In [1]:
import os
import pickle
import mlflow as mf
import numpy as np

from hyperopt import STATUS_OK, Trials, fmin, hp, tpe
from hyperopt.pyll import scope

from mlflow.entities import ViewType
from mlflow.tracking import MlflowClient

from sklearn.metrics import mean_squared_error
from sklearn.ensemble import RandomForestRegressor

import warnings
warnings.filterwarnings('ignore')

In [2]:
mf.set_tracking_uri('http://127.0.0.1:5000')
mf.set_experiment('raxi-data-experiment')
mf.sklearn.autolog(log_datasets = False)

2024/05/29 17:22:04 INFO mlflow.tracking.fluent: Experiment with name 'raxi-data-experiment' does not exist. Creating a new experiment.


### Helper functions

In [3]:
def load_pickle(filename: str):
    with open(filename, "rb") as f_in:
        return pickle.load(f_in)


### run train

In [4]:
def run_train(data_path: str):
    with mf.start_run():
        
        X_train, y_train = load_pickle(os.path.join(data_path, "train.pkl"))
        X_val, y_val = load_pickle(os.path.join(data_path, "val.pkl"))
    
        rf = RandomForestRegressor(max_depth=10, random_state=0)
        rf.fit(X_train, y_train)
        y_pred = rf.predict(X_val)
    
        rmse = mean_squared_error(y_val, y_pred, squared=False)


### run_optimization

In [5]:
def run_optimization(data_path: str, num_trials: int):

    X_train, y_train = load_pickle(os.path.join(data_path, "train.pkl"))
    X_val, y_val = load_pickle(os.path.join(data_path, "val.pkl"))

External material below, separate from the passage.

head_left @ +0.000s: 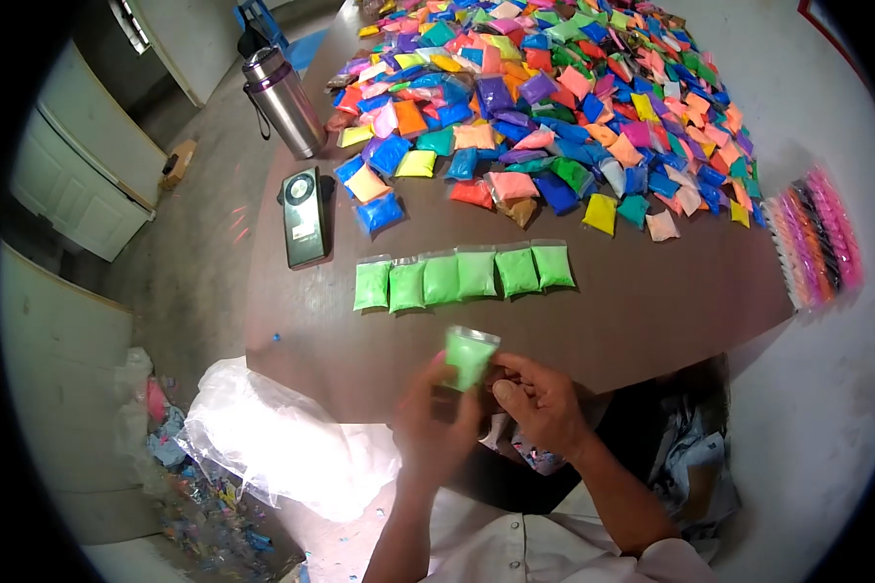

    def objective(params):
        mf.set_experiment("random-forest-hyperopt")
        with mf.start_run():
            mf.log_params(params)
            
            rf = RandomForestRegressor(**params)
            rf.fit(X_train, y_train)
            y_pred = rf.predict(X_val)
            rmse = mean_squared_error(y_val, y_pred, squared=False)
            
            mf.log_metric("rmse", rmse)
    
            mf.end_run()

            return {'loss': rmse, 'status': STATUS_OK}

    search_space = {
        'max_depth': scope.int(hp.quniform('max_depth', 1, 20, 1)),
        'n_estimators': scope.int(hp.quniform('n_estimators', 10, 50, 1)),
        'min_samples_split': scope.int(hp.quniform('min_samples_split', 2, 10, 1)),
        'min_samples_leaf': scope.int(hp.quniform('min_samples_leaf', 1, 4, 1)),
        'random_state': 42
    }

    rstate = np.random.default_rng(42)  # for reproducible results
    fmin(
        fn=objective,
        space=search_space,
        algo=tpe.suggest,
        max_evals=num_trials,
        trials=Trials(),
        rstate=rstate
    )


### register model

In [6]:
HPO_EXPERIMENT_NAME = "random-forest-hyperopt"
EXPERIMENT_NAME = "random-forest-best-models"
RF_PARAMS = ['max_depth', 'n_estimators', 'min_samples_split', 'min_samples_leaf', 'random_state']

def train_and_log_model(data_path, params):
    X_train, y_train = load_pickle(os.path.join(data_path, "train.pkl"))
    X_val, y_val = load_pickle(os.path.join(data_path, "val.pkl"))
    X_test, y_test = load_pickle(os.path.join(data_path, "test.pkl"))

    with mf.start_run():
        mf.set_experiment(EXPERIMENT_NAME)
        new_params = {}
        for param in RF_PARAMS:
            new_params[param] = int(params[param])

        rf = RandomForestRegressor(**new_params)
        rf.fit(X_train, y_train)

        # Evaluate model on the validation and test sets
        val_rmse = mean_squared_error(y_val, rf.predict(X_val), squared=False)
        mf.log_metric("val_rmse", val_rmse)
        test_rmse = mean_squared_error(y_test, rf.predict(X_test), squared=False)
        mf.log_metric("test_rmse", test_rmse)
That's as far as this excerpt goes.